• _EXERCISE PROMPT_
Copy the lines below exactly. No picture goes into the copy.

• _RECORDED INFORMATION_
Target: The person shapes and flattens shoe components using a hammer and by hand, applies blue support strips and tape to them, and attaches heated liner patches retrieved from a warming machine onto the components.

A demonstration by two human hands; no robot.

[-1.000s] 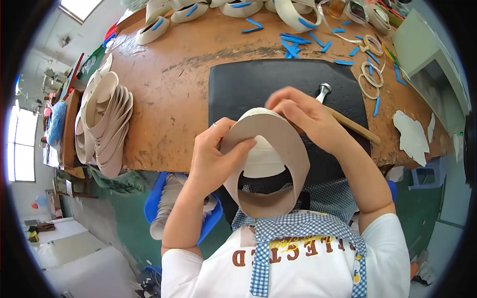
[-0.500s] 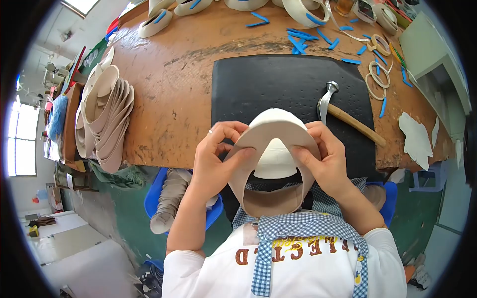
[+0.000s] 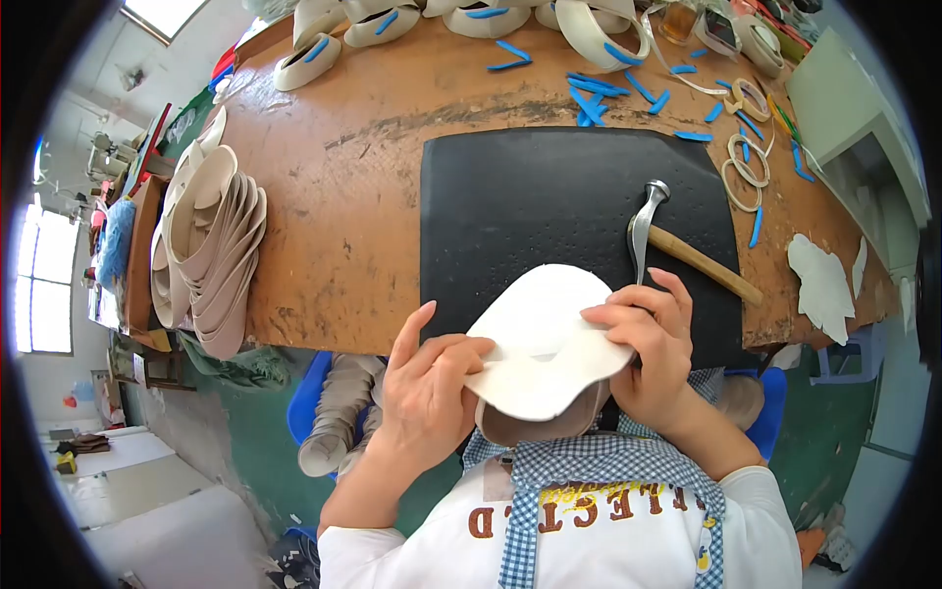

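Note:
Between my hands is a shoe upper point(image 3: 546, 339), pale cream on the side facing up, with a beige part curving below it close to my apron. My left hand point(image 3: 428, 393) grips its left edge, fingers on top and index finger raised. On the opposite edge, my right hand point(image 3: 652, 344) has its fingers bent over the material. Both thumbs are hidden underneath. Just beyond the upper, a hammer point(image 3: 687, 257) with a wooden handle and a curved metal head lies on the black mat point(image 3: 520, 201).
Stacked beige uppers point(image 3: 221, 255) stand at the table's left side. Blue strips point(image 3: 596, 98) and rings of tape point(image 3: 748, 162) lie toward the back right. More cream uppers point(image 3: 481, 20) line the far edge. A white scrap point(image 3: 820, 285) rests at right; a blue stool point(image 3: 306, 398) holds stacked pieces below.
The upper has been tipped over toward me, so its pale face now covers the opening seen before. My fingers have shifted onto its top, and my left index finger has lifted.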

• _EXERCISE OUTPUT_
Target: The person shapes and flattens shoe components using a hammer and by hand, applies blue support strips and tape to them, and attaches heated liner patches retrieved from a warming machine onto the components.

A demonstration by two human hands; no robot.

[-1.000s] 
[-0.500s] 
[+0.000s] 

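Note:
Between my hands is a shoe upper point(image 3: 546, 339), pale cream on the side facing up, with a beige part curving below it close to my apron. My left hand point(image 3: 428, 393) grips its left edge, fingers on top and index finger raised. On the opposite edge, my right hand point(image 3: 652, 344) has its fingers bent over the material. Both thumbs are hidden underneath. Just beyond the upper, a hammer point(image 3: 687, 257) with a wooden handle and a curved metal head lies on the black mat point(image 3: 520, 201).
Stacked beige uppers point(image 3: 221, 255) stand at the table's left side. Blue strips point(image 3: 596, 98) and rings of tape point(image 3: 748, 162) lie toward the back right. More cream uppers point(image 3: 481, 20) line the far edge. A white scrap point(image 3: 820, 285) rests at right; a blue stool point(image 3: 306, 398) holds stacked pieces below.
The upper has been tipped over toward me, so its pale face now covers the opening seen before. My fingers have shifted onto its top, and my left index finger has lifted.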

That completes the output.